Work to complete:
Starting with the first line and ending with the one that holds "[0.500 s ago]", retype the entries exactly.
(Available data begins)
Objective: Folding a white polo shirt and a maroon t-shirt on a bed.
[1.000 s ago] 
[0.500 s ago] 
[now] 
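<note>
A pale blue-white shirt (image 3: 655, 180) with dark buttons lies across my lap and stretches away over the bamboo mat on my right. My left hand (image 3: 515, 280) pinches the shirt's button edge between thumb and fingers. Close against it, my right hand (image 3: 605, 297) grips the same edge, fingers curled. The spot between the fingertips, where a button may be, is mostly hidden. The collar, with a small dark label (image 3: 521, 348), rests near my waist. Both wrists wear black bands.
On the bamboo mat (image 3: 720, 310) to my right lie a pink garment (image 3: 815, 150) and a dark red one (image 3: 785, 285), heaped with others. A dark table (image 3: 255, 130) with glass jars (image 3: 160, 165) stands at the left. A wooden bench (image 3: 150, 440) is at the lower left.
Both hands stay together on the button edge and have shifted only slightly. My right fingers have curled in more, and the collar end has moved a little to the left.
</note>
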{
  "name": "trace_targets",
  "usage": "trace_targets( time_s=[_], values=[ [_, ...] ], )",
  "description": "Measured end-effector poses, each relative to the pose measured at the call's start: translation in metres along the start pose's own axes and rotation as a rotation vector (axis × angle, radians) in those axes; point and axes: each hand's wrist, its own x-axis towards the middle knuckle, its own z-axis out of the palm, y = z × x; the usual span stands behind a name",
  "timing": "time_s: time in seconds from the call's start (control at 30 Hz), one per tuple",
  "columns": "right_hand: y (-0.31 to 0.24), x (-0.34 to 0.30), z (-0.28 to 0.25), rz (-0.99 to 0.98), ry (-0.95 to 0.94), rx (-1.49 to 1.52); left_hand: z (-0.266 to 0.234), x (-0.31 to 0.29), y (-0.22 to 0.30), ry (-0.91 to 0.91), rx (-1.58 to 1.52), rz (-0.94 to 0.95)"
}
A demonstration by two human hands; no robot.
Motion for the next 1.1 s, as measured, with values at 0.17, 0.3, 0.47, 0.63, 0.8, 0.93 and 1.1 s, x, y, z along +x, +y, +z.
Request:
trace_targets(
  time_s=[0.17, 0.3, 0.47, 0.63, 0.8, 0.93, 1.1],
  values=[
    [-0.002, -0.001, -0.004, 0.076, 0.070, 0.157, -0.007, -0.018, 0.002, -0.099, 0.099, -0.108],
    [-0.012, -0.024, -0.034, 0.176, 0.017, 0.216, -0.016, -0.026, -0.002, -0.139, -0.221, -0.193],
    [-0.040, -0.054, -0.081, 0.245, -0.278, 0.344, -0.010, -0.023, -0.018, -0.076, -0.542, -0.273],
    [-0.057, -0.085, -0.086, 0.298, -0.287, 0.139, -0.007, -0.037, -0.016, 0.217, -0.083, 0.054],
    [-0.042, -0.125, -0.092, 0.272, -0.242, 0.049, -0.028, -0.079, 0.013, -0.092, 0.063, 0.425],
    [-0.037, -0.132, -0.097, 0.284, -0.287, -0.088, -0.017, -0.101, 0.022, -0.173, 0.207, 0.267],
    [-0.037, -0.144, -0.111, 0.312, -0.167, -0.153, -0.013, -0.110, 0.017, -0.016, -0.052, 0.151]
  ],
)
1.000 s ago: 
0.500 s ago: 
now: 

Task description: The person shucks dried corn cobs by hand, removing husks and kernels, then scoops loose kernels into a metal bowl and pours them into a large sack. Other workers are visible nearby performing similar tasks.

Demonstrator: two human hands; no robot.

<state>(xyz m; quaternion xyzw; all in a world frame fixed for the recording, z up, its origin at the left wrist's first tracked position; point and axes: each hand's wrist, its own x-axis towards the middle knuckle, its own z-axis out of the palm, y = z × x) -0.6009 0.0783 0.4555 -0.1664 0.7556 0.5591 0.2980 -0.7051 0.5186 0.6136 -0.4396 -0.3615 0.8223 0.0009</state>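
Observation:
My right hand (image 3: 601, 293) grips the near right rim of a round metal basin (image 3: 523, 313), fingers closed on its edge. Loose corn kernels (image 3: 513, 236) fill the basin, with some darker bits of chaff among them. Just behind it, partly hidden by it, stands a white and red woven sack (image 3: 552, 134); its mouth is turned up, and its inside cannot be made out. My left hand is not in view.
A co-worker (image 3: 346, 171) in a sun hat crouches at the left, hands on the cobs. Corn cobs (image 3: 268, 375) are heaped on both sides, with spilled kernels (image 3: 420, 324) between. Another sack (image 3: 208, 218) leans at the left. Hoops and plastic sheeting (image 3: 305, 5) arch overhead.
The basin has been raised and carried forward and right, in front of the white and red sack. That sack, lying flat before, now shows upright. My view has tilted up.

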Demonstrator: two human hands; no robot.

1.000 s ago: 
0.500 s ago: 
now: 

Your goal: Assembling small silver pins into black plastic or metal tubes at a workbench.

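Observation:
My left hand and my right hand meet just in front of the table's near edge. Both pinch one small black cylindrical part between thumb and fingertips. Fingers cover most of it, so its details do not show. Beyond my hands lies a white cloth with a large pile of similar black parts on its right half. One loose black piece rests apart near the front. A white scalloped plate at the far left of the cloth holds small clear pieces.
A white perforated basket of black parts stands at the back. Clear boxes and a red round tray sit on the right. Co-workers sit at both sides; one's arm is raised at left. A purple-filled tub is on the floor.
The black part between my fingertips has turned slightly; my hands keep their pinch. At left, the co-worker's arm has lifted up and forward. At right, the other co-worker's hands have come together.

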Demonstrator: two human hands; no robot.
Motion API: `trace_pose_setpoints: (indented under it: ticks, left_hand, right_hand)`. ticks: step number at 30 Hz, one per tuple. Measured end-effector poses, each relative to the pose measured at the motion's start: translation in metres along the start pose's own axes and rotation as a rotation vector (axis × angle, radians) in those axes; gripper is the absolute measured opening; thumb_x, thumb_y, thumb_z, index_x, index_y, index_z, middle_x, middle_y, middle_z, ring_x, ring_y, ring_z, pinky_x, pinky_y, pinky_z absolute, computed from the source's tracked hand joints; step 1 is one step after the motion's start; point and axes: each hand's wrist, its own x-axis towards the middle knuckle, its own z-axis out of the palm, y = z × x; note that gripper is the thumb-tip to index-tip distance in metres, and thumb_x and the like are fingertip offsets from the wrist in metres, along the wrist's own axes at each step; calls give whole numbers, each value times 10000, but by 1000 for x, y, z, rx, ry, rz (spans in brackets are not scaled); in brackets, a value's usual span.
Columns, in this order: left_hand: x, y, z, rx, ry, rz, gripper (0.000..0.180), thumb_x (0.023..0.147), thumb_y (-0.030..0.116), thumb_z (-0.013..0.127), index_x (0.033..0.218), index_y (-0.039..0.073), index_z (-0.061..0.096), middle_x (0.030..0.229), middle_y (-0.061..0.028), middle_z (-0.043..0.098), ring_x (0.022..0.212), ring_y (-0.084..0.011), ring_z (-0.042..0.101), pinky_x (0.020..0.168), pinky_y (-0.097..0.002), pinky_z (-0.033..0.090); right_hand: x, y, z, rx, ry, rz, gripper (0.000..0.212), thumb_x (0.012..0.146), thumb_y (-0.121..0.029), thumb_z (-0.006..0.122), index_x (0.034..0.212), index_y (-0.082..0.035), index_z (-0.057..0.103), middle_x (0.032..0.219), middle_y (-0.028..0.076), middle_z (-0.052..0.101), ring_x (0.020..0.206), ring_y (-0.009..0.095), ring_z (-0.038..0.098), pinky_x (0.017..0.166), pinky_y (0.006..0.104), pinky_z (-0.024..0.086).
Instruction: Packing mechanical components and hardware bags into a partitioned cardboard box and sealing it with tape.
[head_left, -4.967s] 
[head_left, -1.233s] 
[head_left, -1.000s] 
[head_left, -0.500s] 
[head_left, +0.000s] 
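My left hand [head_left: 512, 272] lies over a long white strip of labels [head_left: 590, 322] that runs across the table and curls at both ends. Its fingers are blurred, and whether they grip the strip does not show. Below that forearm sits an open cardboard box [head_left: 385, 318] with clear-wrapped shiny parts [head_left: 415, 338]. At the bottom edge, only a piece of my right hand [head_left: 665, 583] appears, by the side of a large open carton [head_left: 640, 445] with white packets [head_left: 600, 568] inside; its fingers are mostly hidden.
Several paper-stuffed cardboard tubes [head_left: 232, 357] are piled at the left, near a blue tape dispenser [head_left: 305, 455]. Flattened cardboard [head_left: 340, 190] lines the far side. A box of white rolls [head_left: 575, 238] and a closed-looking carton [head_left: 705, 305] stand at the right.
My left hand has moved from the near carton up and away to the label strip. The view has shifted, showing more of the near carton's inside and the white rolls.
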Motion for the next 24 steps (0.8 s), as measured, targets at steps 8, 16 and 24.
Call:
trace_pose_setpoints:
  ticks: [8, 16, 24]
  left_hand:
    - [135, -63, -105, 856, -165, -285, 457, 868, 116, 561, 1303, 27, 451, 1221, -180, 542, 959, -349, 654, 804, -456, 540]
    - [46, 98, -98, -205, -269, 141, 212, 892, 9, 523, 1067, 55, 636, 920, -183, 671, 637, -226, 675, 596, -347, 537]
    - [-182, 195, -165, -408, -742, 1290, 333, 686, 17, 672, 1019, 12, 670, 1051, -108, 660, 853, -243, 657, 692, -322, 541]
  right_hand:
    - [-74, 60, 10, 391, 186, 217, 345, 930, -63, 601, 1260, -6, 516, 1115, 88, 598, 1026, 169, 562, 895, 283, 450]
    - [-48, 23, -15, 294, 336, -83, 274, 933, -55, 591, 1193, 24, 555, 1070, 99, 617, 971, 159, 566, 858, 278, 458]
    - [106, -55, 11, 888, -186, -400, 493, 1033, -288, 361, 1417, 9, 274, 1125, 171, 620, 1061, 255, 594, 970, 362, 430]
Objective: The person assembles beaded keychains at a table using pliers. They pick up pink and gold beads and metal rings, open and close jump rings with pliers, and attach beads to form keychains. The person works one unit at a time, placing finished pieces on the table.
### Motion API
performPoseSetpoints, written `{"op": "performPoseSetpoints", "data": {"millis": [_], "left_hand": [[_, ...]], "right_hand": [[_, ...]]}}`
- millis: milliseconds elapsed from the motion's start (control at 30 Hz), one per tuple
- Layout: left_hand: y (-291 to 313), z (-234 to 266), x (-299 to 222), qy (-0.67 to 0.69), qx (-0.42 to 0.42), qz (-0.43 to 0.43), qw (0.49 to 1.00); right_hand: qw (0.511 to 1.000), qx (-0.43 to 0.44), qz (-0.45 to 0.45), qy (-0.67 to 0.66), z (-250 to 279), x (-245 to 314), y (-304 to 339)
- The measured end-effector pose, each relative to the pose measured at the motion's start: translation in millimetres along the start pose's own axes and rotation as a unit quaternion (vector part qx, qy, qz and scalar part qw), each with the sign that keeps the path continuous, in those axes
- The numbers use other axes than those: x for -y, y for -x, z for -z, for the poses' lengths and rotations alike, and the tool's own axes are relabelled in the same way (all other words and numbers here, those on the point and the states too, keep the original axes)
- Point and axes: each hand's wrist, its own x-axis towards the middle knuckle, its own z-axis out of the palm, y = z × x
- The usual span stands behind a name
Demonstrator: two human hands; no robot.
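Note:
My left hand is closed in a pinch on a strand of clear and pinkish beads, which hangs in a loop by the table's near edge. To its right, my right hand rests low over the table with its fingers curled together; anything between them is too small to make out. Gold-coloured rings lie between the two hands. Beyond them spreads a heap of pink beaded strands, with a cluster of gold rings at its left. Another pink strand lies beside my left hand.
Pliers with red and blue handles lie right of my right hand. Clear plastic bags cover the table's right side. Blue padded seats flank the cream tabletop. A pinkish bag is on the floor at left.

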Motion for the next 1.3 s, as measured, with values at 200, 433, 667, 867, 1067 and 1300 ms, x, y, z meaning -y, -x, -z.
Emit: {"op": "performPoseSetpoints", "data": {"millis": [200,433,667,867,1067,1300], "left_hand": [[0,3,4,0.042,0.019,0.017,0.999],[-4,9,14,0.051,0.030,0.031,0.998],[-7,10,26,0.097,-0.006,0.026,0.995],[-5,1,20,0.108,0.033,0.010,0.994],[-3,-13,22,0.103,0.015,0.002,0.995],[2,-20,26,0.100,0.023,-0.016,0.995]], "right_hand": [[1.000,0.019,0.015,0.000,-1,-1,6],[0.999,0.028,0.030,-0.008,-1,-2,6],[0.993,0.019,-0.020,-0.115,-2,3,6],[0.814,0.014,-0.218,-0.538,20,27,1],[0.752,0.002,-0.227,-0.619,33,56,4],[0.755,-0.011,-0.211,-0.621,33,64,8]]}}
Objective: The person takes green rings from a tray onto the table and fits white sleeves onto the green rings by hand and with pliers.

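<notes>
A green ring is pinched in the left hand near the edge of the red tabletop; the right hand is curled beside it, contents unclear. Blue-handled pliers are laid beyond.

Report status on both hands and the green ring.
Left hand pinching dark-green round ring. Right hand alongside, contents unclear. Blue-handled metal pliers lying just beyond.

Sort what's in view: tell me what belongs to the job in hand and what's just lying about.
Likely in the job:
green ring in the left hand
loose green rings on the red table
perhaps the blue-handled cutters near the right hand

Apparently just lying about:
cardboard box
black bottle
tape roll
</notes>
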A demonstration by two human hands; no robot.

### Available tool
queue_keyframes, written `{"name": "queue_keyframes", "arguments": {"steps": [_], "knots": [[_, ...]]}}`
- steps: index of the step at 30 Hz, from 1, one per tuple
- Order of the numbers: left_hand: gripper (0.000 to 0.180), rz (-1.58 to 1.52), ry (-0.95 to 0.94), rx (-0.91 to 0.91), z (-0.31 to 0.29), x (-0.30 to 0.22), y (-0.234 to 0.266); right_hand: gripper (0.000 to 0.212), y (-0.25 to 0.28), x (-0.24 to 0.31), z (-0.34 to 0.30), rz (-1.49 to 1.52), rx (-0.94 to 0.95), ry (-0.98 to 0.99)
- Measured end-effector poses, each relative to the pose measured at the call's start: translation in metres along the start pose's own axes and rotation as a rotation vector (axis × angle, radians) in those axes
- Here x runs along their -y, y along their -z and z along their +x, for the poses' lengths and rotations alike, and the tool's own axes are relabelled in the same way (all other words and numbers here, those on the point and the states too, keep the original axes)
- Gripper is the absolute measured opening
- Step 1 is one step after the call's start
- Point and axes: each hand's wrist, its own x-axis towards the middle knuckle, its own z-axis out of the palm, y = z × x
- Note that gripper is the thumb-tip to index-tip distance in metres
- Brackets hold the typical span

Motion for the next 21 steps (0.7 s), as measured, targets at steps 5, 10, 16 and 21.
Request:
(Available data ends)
Expected output:
Objective: Folding a white polo shirt and a maroon t-shirt on a bed.
[1.000 s ago] 
[0.500 s ago] 

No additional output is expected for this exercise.